Um levantamento do Datafolha revelou um descompasso entre identidade partidária e ideologia política entre eleitores brasileiros. Segundo a pesquisa, publicada pelo jornal Folha de S.Paulo, 34% dos entrevistados que se declararam petistas afirmaram ter posicionamento ideológico alinhado à direita ou centro-direita. No campo oposto, 14% dos bolsonaristas disseram se identificar como de esquerda ou centro-esquerda.
A pesquisa foi realizada entre os dias 2 e 4 de dezembro e ouviu 2.002 pessoas com 16 anos ou mais, em 113 municípios do país. Em uma primeira etapa, os entrevistados classificaram seu posicionamento político em uma escala de um a cinco, na qual um representava maior apoio ao ex-presidente Jair Bolsonaro (PL) e cinco indicava alinhamento ao presidente Luiz Inácio Lula da Silva (PT). Foram considerados bolsonaristas os que marcaram um ou dois, petistas os que escolheram quatro ou cinco, e neutros os que optaram pelo número três.

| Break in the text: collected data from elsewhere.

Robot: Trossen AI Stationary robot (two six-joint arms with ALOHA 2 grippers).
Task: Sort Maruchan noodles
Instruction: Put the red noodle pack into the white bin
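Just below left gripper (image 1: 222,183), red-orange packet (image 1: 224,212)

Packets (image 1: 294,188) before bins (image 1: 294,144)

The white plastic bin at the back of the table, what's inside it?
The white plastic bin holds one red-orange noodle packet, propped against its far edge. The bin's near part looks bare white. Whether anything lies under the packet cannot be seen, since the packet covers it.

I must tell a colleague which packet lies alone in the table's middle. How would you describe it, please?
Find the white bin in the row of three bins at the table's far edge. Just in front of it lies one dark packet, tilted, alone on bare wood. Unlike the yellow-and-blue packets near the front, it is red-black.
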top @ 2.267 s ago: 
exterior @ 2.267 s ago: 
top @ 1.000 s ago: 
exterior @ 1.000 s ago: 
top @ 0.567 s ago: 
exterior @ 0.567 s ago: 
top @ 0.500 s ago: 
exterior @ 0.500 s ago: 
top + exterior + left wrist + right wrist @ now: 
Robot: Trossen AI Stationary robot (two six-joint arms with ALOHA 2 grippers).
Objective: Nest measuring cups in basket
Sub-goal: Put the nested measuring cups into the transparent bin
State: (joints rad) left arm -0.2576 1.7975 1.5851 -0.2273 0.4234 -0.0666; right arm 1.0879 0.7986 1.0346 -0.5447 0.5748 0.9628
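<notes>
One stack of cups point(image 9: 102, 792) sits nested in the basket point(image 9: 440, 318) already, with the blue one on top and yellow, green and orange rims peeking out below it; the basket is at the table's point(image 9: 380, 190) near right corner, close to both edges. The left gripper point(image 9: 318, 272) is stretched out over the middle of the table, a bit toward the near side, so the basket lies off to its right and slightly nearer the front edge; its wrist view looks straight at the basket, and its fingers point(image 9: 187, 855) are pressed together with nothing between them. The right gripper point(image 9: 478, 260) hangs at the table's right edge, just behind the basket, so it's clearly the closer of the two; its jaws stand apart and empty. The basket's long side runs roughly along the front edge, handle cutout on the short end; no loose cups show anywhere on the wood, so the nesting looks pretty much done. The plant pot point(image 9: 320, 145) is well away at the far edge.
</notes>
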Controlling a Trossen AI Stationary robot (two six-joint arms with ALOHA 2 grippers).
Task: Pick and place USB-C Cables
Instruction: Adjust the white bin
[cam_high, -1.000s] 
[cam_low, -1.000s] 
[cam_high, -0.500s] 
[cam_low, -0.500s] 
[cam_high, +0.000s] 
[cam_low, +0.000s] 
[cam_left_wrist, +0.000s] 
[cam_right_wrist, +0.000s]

Na etapa seguinte, os participantes responderam em qual posição ideológica se colocariam, em uma escala de um a sete — sendo um o extremo à esquerda e sete o extremo à direita. As respostas foram agrupadas entre esquerda, centro-esquerda, centro, centro-direita e direita.
O resultado mostrou que cerca de um terço dos eleitores que se identificam com o PT se posicionam ideologicamente mais à direita. Outros 9% se disseram de centro, enquanto 47% afirmaram ter orientação de esquerda ou centro-esquerda.
Entre os bolsonaristas, a divergência foi menor. Segundo o Datafolha, 76% dos apoiadores de Jair Bolsonaro se classificaram como de direita ou centro-direita. Já 14% se disseram de esquerda ou centro-esquerda, 8% de centro e 2% afirmaram não saber definir sua posição.
Os dados indicam que a identificação com líderes políticos nem sempre corresponde de forma direta à ideologia declarada pelos eleitores, revelando um cenário mais complexo do que a polarização tradicional sugere.